Burned by Eschewing Best Practices
-
@Carnival-Boy said:
I'm not disagreeing, but if the OP says money is no object then you should treat that as fact.
I don't agree. Knowing someone is wrong, confused or doesn't understand something is exactly when they need help most, not the least. Tons and tons of what we do in IT is recognizing when people don't know what they need to know and helping them. In a case like this where we know they have to be wrong and don't understand what they are doing, should we really help them hurt themselves?
I totally get that this goes against my "always give people the benefit of the doubt" theory about never hurt the innocent to protect the guilty, but this is a case where money is never no object, it's simply not true, and it means someone desperately needs help and don't understand that they don't know.
-
@Carnival-Boy said:
Or is forced to spend a certain budget regardless of whether he needs it or not. Who knows, that's not the point.
That would actually make money the ONLY object. Budget would be the whole concern, not just part of it.
-
Well, ok, but the OP isn't' actually on ML so it's a moot point. What I'm really interested in is what the problem is with his solution (ignoring the financial cost) and why it is one of your inverted pyramid thingies. I'm not arguing, I just don't understand and want to learn.
-
An IVPD looks stable and reliable when looking at it from the top, you have a bunch of equipment that supposedly will fail over between the devices.
But what isn't obvious from it, is if you look at it from the side you have individual layers of equipment, which is dependent on everything above or below its self.
So in the most simple example 3-2-1 you have 1 NAS(or SAN) 2 Switches and 3 Servers.

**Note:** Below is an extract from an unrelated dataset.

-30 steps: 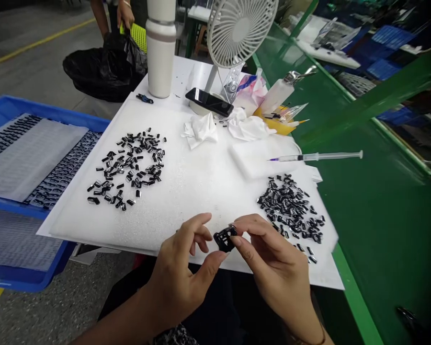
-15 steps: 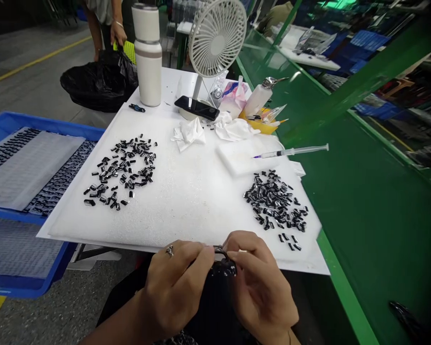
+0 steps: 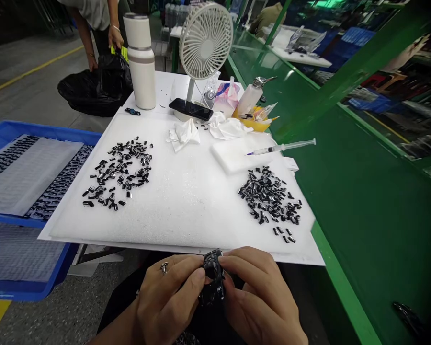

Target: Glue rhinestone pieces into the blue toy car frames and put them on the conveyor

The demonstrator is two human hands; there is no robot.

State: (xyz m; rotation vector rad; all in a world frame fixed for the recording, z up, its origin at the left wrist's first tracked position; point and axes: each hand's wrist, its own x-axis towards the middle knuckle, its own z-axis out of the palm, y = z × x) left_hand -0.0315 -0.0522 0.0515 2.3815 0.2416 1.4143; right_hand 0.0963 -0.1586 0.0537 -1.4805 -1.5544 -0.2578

The name refers to three (this is a soft point, it is often two or more) redundant virtualization host servers connected to two (or potentially more) redundant switches connected to a single storage device, normally a SAN (but DAS or NAS are valid here as well.) It’s an inverted pyramid because the part that matters, the virtualization hosts, depend completely on the network which, in turn, depends completely on the single SAN or alternative storage device. So everything rests on a single point of failure device and all of the protection and redundancy is built more and more on top of that fragile foundation. Unlike a proper pyramid with a wide, stable base and a point on top, this is built with all of the weakness at the bottom. (Often the ‘unicorn farts’ marketing model of “SANs are magic and can’t fail because of dual controllers” comes out here as people try to explain how this isn’t a single point of failure, but it is a single point of failure in every sense.)
What this means is that there are so many potential points for failure, and that in the most basic approach of the 3-2-1 the "reliability" isn't at all reliable, or is only as reliable as your weakest link, which is often the NAS (or SAN).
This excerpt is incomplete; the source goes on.